= The Solutions Project =

Renewable energy organization

The Solutions Project is an organization first conceived in 2011 by prominent figures in science, business and the entertainment media with the goal of utilizing the combined efforts of individuals in the fields of science, business and culture to accelerate the transition to 100% renewable energy use in the United States. Based on the results of academic research, the organization maintains that America is capable of meeting its entire energy needs through renewable energy sources, and that this goal can be achieved by the year 2050. (The organization defines renewable energy as solar power, wind power, hydroelectric power, geothermal energy and wave/tidal power.) Furthermore, the organization claims that the solutions that will be needed to achieve this goal are primarily social and political, not technical, in nature, as most of the technology necessary to bring about the transition already exists.

The organization has proposed what it calls the "50 States 50 Plans" initiative. These are plans developed for each of the 50 United States specifying the precise mix of renewable energy types that, given factors such as geography and climate, would allow that particular state to receive all of its energy from renewable sources by 2050. The organization claims that, beyond the issue of environmental sustainability, a number of significant benefits to society would come about if the initiative were adopted, including consumer energy cost savings, health cost savings and millions of long-term (40 years or more) jobs.

Founders of The Solutions Project include Stanford University professor Mark Z. Jacobson, renewable energy executive Marco Krapels, documentary filmmaker and activist Josh Fox and Hollywood actor and activist Mark Ruffalo.

==History==
In June 2011, Mark Ruffalo made an appearance in Santa Monica to receive the 15th Annual Millennial award from the organization Global Green USA to honor his environmental activism — an honor he later admitted he did not believe he deserved. During the event, Ruffalo made mention of the Marcellus shale in the northeastern United States, which contains large deposits of shale gas that various energy developers in the region are either currently releasing or planning to release through the process of hydraulic fracturing, known as fracking. (Ruffalo strongly opposes this practice). Banker Marco Krapels — who worked as Executive Vice President for Rabobank, a sponsor of the event, and whose full first name happens to be Marcellus — approached Ruffalo and said "Hi, I'm Marcellus and I'm here to help you fight Marcellus."

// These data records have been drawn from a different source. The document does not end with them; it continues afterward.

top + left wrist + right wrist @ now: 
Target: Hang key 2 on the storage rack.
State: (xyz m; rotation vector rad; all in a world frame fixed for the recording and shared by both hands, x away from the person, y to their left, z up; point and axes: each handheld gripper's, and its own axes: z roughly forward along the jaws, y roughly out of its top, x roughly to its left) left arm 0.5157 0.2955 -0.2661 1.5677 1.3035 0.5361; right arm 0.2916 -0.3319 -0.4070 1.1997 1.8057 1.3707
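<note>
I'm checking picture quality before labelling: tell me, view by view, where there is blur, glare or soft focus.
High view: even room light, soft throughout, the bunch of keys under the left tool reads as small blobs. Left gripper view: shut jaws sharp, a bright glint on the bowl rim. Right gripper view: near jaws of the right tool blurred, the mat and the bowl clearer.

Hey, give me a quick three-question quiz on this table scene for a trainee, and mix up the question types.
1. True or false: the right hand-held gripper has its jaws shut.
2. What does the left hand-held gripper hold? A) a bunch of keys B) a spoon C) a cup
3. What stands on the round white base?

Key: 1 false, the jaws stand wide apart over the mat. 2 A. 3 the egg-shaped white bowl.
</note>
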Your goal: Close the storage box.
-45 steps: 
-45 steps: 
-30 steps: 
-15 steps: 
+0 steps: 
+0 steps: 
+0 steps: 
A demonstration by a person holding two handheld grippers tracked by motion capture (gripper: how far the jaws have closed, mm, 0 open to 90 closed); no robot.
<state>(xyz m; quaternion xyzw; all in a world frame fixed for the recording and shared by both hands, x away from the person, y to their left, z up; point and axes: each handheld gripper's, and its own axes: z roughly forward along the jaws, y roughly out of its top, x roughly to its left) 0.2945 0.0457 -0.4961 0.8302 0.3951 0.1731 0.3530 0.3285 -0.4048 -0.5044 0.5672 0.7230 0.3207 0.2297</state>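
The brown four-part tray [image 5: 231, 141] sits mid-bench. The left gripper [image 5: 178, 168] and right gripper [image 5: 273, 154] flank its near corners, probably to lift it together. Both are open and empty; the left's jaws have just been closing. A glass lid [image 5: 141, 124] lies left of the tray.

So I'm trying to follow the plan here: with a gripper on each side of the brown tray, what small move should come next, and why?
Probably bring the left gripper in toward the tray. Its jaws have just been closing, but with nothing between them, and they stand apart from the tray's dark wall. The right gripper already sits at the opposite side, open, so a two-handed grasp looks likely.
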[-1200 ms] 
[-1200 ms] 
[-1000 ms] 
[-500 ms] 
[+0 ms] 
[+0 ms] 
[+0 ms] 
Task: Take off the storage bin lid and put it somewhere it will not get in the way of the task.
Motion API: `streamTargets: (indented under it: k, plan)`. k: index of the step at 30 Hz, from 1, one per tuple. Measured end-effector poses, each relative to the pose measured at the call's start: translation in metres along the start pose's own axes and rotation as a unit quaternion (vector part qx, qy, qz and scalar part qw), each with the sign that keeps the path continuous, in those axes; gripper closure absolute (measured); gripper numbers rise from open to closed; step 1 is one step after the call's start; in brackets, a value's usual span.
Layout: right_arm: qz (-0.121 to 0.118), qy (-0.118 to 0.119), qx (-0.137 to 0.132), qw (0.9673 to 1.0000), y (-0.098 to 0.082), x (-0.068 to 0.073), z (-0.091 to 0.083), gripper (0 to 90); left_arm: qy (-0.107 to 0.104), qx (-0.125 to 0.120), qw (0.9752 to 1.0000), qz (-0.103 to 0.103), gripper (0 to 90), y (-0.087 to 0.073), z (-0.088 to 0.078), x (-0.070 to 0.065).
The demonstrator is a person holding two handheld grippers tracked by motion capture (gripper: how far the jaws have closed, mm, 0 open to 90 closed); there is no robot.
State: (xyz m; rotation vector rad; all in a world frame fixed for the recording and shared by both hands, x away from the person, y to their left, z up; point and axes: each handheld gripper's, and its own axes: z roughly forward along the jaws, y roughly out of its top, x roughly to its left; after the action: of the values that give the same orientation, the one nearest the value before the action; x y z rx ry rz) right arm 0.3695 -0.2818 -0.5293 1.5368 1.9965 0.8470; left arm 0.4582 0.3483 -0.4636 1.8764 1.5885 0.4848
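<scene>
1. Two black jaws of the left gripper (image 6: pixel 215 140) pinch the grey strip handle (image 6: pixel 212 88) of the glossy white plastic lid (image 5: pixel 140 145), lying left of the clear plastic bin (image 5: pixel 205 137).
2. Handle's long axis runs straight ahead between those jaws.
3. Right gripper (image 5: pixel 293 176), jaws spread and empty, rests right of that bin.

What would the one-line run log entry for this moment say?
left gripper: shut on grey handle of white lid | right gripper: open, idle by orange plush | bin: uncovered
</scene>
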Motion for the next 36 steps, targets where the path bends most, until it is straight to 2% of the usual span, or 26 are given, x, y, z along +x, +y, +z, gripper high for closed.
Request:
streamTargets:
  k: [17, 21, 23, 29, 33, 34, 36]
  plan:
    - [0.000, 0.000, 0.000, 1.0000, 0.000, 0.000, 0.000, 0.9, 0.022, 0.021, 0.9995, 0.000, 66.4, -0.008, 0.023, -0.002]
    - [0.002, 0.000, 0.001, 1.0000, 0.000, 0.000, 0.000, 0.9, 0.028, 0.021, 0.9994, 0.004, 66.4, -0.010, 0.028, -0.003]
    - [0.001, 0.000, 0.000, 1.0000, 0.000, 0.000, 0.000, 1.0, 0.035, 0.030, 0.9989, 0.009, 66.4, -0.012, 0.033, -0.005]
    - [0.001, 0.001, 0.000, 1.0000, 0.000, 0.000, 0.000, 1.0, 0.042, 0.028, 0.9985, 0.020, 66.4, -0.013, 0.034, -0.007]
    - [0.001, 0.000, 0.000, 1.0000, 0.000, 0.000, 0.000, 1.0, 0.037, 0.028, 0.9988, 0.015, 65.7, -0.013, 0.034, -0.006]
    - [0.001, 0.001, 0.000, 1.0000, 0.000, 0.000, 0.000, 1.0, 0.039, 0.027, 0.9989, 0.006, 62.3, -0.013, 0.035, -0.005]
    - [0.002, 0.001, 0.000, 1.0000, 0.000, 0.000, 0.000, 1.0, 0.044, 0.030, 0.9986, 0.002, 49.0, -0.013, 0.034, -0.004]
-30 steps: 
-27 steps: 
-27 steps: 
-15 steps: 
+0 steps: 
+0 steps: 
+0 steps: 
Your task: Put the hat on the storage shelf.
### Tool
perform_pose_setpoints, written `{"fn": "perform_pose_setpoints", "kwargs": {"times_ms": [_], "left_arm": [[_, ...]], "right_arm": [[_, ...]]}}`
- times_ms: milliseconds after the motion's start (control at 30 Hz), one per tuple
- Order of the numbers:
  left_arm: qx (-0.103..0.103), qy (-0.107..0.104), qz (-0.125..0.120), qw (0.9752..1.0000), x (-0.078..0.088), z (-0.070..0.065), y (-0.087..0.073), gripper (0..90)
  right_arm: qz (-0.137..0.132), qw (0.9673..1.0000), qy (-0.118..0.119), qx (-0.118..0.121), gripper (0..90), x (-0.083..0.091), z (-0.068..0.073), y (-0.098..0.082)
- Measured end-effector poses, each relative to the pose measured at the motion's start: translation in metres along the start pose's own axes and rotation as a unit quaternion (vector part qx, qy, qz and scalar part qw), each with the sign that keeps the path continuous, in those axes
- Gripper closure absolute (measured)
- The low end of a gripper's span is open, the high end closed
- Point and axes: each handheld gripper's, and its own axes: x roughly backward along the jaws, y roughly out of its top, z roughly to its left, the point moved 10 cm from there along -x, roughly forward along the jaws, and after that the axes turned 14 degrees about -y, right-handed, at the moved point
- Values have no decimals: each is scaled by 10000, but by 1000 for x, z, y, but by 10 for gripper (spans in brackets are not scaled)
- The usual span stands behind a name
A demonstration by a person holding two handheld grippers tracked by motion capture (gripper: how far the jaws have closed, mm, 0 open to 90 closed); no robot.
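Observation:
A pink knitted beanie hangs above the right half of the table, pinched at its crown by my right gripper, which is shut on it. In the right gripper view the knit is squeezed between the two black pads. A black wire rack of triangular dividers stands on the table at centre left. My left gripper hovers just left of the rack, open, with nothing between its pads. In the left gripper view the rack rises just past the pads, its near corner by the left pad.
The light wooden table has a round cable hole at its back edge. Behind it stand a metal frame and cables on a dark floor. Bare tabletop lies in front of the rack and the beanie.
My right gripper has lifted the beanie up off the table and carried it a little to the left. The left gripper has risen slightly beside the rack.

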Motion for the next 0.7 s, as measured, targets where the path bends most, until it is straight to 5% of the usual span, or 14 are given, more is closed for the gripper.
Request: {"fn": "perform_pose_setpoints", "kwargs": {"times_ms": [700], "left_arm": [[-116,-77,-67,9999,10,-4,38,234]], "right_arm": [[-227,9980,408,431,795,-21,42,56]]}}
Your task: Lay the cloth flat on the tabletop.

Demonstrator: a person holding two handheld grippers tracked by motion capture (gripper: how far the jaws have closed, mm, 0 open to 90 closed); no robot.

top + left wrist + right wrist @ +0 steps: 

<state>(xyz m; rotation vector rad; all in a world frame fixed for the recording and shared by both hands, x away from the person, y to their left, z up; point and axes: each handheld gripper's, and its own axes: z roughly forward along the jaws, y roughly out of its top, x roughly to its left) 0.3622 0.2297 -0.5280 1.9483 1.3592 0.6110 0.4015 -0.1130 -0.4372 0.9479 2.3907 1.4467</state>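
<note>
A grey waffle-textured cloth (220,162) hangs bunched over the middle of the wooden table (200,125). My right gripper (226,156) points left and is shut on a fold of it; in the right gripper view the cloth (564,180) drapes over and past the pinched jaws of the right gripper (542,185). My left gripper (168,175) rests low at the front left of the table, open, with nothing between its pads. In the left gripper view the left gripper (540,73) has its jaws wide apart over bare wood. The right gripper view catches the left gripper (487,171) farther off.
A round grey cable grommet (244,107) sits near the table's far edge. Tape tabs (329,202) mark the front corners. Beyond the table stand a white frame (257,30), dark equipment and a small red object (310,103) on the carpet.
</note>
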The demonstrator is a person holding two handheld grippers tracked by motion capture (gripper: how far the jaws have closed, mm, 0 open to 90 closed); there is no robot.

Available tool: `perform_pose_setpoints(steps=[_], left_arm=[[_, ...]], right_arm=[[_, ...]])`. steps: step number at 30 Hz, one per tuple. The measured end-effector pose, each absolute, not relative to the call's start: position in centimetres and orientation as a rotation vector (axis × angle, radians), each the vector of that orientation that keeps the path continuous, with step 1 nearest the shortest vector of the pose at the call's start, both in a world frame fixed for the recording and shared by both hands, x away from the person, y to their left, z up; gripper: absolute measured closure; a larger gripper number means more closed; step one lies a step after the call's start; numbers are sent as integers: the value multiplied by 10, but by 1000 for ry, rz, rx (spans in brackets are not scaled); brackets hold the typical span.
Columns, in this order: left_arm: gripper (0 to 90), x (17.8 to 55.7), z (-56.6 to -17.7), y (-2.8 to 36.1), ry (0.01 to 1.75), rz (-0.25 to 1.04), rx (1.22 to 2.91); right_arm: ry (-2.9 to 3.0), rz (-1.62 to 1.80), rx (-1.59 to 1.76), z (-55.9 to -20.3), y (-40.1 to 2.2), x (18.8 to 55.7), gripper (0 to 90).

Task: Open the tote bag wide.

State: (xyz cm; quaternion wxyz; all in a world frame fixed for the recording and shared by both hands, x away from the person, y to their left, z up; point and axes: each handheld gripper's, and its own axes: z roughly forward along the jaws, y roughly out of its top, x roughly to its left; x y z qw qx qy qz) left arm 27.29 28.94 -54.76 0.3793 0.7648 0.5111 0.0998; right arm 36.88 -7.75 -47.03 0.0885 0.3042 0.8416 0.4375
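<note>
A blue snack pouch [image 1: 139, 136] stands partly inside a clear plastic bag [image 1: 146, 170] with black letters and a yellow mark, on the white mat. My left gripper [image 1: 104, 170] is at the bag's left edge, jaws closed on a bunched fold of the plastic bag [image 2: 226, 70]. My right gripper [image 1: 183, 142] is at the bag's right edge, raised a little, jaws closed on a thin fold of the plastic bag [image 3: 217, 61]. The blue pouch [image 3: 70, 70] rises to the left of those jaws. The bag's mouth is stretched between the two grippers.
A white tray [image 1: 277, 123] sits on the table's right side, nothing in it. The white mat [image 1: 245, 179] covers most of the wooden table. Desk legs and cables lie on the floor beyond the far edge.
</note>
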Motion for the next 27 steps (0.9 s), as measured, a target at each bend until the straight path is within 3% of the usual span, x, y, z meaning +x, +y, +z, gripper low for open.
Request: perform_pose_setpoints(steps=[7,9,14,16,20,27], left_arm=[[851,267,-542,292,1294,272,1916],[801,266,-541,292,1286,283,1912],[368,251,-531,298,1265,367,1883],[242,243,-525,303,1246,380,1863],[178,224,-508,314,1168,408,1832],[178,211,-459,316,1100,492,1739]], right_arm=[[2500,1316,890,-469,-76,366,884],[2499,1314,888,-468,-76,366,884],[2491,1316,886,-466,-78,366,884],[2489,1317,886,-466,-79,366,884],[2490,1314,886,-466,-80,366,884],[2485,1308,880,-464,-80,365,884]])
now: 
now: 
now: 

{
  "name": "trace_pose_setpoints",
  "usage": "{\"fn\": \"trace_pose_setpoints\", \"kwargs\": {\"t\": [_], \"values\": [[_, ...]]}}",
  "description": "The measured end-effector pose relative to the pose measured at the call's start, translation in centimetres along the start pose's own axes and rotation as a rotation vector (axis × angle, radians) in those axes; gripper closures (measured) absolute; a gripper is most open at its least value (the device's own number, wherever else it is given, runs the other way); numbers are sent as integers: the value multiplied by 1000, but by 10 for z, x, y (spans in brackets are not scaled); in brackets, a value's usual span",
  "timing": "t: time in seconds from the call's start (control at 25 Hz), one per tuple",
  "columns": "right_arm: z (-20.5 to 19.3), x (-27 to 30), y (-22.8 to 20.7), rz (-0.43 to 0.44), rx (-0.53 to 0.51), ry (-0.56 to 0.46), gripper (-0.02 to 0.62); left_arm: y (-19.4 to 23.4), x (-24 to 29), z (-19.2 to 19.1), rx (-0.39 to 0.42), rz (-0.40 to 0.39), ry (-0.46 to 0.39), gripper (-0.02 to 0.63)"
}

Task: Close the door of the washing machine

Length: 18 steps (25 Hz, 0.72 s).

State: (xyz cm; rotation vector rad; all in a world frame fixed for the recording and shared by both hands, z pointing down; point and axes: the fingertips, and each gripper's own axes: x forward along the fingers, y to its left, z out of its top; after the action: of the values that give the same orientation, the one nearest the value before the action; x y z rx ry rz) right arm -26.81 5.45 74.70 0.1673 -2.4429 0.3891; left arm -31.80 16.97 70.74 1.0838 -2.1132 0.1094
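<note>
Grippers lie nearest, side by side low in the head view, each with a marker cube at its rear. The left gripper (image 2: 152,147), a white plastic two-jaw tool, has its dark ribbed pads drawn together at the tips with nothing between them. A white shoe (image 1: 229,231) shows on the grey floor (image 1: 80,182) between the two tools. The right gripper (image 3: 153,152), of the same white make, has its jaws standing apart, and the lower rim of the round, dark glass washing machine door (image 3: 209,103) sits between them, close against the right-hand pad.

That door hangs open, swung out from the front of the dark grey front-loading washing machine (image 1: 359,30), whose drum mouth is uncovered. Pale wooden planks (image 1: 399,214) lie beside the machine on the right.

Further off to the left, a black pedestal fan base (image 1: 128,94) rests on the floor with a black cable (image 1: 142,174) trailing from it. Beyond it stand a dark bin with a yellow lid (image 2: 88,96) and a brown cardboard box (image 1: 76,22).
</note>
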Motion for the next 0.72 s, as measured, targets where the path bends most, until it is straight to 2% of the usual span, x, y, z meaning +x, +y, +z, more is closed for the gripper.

By the time the two men met, Ruffalo had already recognized that it was not effective for him as an activist merely to express opposition to fracking and other carbon-based resource extraction practices; he needed to offer a viable alternative. Later that month, Ruffalo and Krapels met in California with a group of people including filmmaker Josh Fox, the director of the widely seen anti-fracking documentary, Gasland, and environmental engineer Prof. Mark Jacobson, head of Stanford University's Atmosphere and Energy Program. Ruffalo had read a Scientific American article that Prof. Jacobson had published in 2009 that proposed, on a macro level, the feasibility of a nationwide transition to 100 percent renewable energy. Ruffalo and Fox requested that Jacobson prepare a brief document providing greater detail about how such a transition might be accomplished for their home state, New York. Fox convened a conference call between Professor Jacobson and prominent Cornell Professors Anthony Ingraffea and Robert Howarth who agreed to work on the study in the hopes that it would provide an alternative to fracking in New York state. Initially, Jacobson, referring to his busy academic schedule, promised only "a few paragraphs." But the following day, Ruffalo found a 40-page feasibility study from Jacobson in his email. (Jacobson himself recalls the document as being 20 pages long.) Krapels in turn created a business model from this study. Jacobson also created studies for California and Washington State. A science team then employed basic calculations derived from these existing plans to create plans for the remaining 47 states.